Angriff auf Annan

Wegen der Korruption beim Oil-for-Food-Programm für den Irak und der Duldung sexueller Belästigung von Mitarbeiterinnen wächst die Kritik an UN-Generalsekretär Kofi Annan. von martin schwarz, wien

Der Brief, den Kofi Annan vor kurzem von den beiden US-Senatoren Norm Coleman und Carl Levin erhielt, ließ an Eindeutigkeit nichts vermissen. Wenn der Untersuchungsausschuss des Kongresses über die Korruption beim UN-Programm »Oil for Food« ein Gerichtsverfahren wäre, dann würde der UN-Generalsekretär wohl schnell einen Strafverteidiger brauchen. »Behinderung der Justiz«, so schrieben die beiden Senatoren, würde wohl die Anklage gegen Annan lauten. Er habe die Zusammenarbeit verweigert und seinen Mitarbeitern Aussagen vor dem Untersuchungsausschuss verboten.

Insgesamt rund 65 Milliarden US-Dollar wurden aus dem Verkauf irakischen Öls generiert, mit dem Geld sollte die irakische Bevölkerung mit Lebensmitteln und medizinischen Gütern versorgt werden. Doch es erwies sich auch als finanzielle Hilfe für Saddam Hussein. Allein aus dem Schmuggel irakischen Öls nach Jordanien, Syrien und die Türkei sollen Saddam Hussein und sein Regime 9,7 Milliarden US-Dollar Profit gezogen haben. Die Vereinten Nationen konnten offensichtlich nicht für eine effektive Kontrolle sorgen, oder schlimmer noch: Durch die Bestechlichkeit von UN-Beamten soll Saddam Hussein erst in die privilegierte Lage gekommen sein, dieses Programm als Einnahmequelle nutzen zu können.

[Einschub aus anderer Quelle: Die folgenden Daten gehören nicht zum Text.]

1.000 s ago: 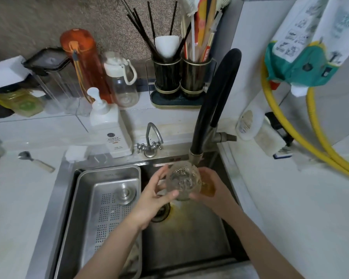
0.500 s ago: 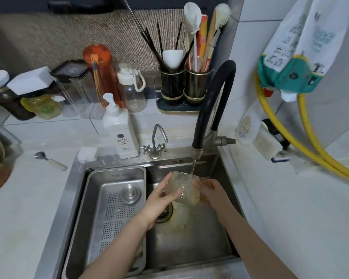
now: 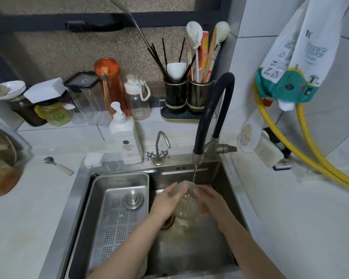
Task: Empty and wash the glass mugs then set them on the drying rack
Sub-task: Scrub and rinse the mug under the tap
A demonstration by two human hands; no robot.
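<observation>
Over the steel sink (image 3: 226, 248), under the thin stream from the black tap (image 3: 214, 109), the glass mug (image 3: 186, 200) sits clasped between left hand (image 3: 165, 202) and right hand (image 3: 211, 200), fingers curled around it. Best to turn it slowly so water reaches every side, gripping firmly since wet glass likely slips.

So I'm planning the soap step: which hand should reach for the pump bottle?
Left, probably. The soap bottle stands behind the sink's left side, nearer the left hand. The right hand also grips the mug, so it could hold it alone.
</observation>
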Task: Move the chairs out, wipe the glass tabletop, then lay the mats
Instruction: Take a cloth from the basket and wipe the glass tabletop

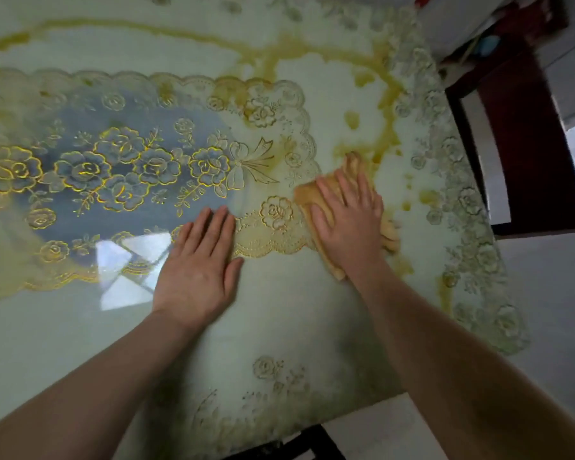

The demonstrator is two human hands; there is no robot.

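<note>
The glass tabletop (279, 310) fills the view, pale green with yellow stains (389, 104) towards its right side. A gold lace mat with rose patterns (120, 167) lies across the left and middle. My left hand (200, 263) rests flat on the glass, fingers straight, touching the mat's near right edge. My right hand (349, 214) presses flat on a folded yellow cloth (316, 207) just right of the mat, beside the stains. Part of the cloth is hidden under that hand.
A pale lace runner (458, 194) lines the table's right edge. A dark red wooden chair (525, 137) stands beyond that edge at the right. The light floor (551, 293) shows at right, and a dark frame (306, 443) shows under the near edge.
</note>
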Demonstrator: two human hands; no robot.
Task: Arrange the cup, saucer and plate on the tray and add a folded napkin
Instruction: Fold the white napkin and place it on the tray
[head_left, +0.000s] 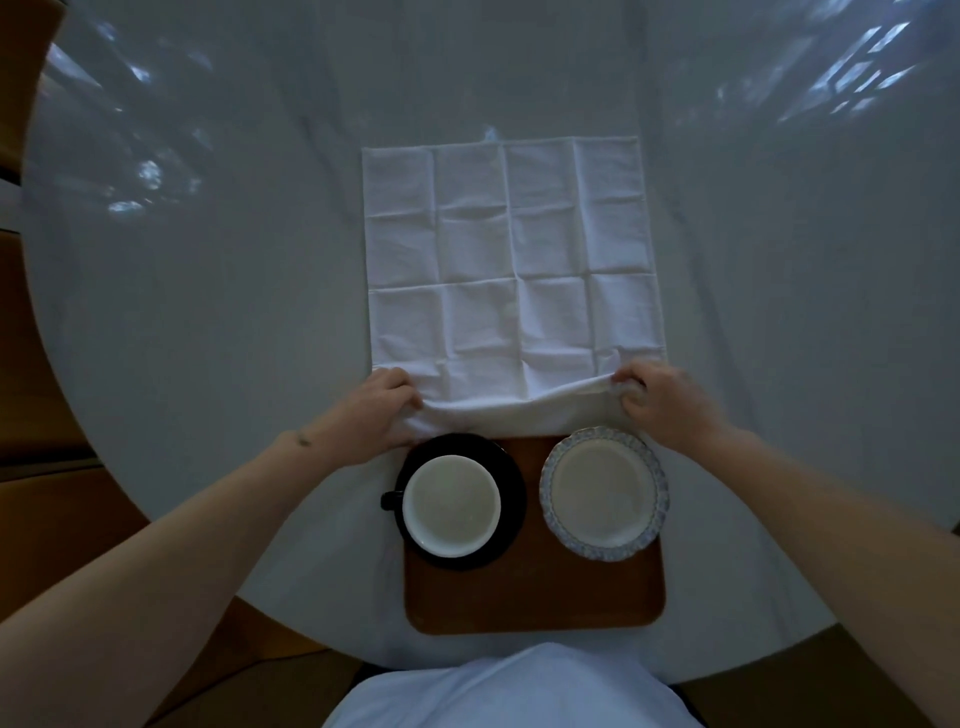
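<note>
Both hands, left hand (371, 410) and right hand (667, 402), pinch the near corners of the napkin (511, 260) (creased, unfolded) beyond the tray (535, 592).

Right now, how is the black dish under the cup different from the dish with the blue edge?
The black saucer is dark all over and smooth-rimmed; the plate is pale with a wavy blue patterned rim. The saucer carries the cup; the plate carries nothing. The saucer sits on the left of the tray, hanging over its left edge; the plate sits on the right. Both are round and lie flat on the tray.
</note>
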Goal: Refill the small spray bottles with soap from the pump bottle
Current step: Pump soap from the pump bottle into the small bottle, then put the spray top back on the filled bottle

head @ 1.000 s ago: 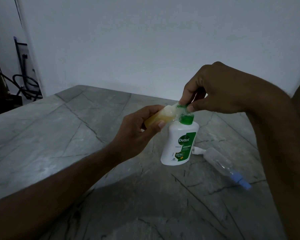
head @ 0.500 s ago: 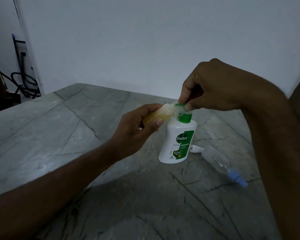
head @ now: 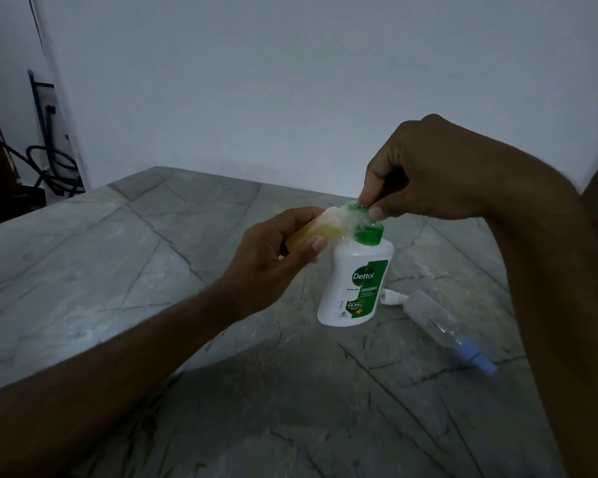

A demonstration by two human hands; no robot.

Dass Kofi Annan für die Ermittler des US-Kongresses interessant geworden ist, hat im wesentlichen zwei Gründe. Er war es, der als frisch gewählter UN-Generalsekretär im Jahr 1997 Benon Sevan zum Chef des Oil-for-Food-Programms gemacht hatte, und ausgerechnet dieser Benon Sevan tauchte kürzlich auf einer Liste einflussreicher Diplomaten, Politiker und westlicher Geschäftsleute auf, die auf der Payroll von Saddam Hussein gestanden haben sollen. Freilich sind es auch politische Motivationen, die den US-Kongress dazu bewegen, den Skandal abermals aufzurollen. In einer Art Strafexpedition sollen wohl die Vereinten Nationen und ihr Generalsekretär gedemütigt werden, der erst vor kurzem den von den USA geführten Krieg gegen den Irak als »illegal« bezeichnet hatte.

Ein Sittenbild des Chaos innerhalb der Weltorganisation aber ist der Irak-Skandal allemal, denn begleitet wird er von anderen Problemen, mit denen sich Kofi Annan derzeit konfrontiert sieht. Nur knapp schrammte der Generalsekretär in der vergangenen Woche an einem Misstrauensvotum seiner Mitarbeiter vorbei – ein einmaliger Vorgang innerhalb der Organisation. Annan nämlich hatte ausgerechnet den für interne Revision zuständigen UN-Diplomaten Dilepp Nair von jedem Verdacht freigesprochen, als Gerüchte laut wurden, Nair habe Mitarbeiterinnen sexuell belästigt und es sei in seiner in New York und Wien angesiedelten Behörde OIOS wiederholt zu Unregelmäßigkeiten beim Personalmanagement gekommen.

Die Reinwaschung Nairs durch Annan hat die UN-Angestellten deshalb derart verunsichert, weil Annan zuvor in einem Brief an seinen Kabinettschef selbst nicht ganz überzeugt gewirkt hatte von der Unschuld Nairs. Bereits im vergangenen Jahr war ein leitender Mitarbeiter der am Wiener UN-Sitz angesiedelten Behörde für Terror- und Verbrechensbekämpfung UNODC unter einen ähnlichen Verdacht geraten und erstaunlich schnell reingewaschen worden.

Das dürfte bei den Enthüllungen über sexuelle Misshandlungen der Zivilbevölkerung durch UN-Mitarbeiter im kongolesischen Bunia nicht funktionieren. Rund 30 Verdachtsfälle gibt es, und ein interner Untersuchungsbericht der Organisation hat bereits klare Beweise für die Stichhaltigkeit der Vorwürfe gefunden. Annan drückte in einem kurzen Kommunique lediglich seine »Empörung« aus.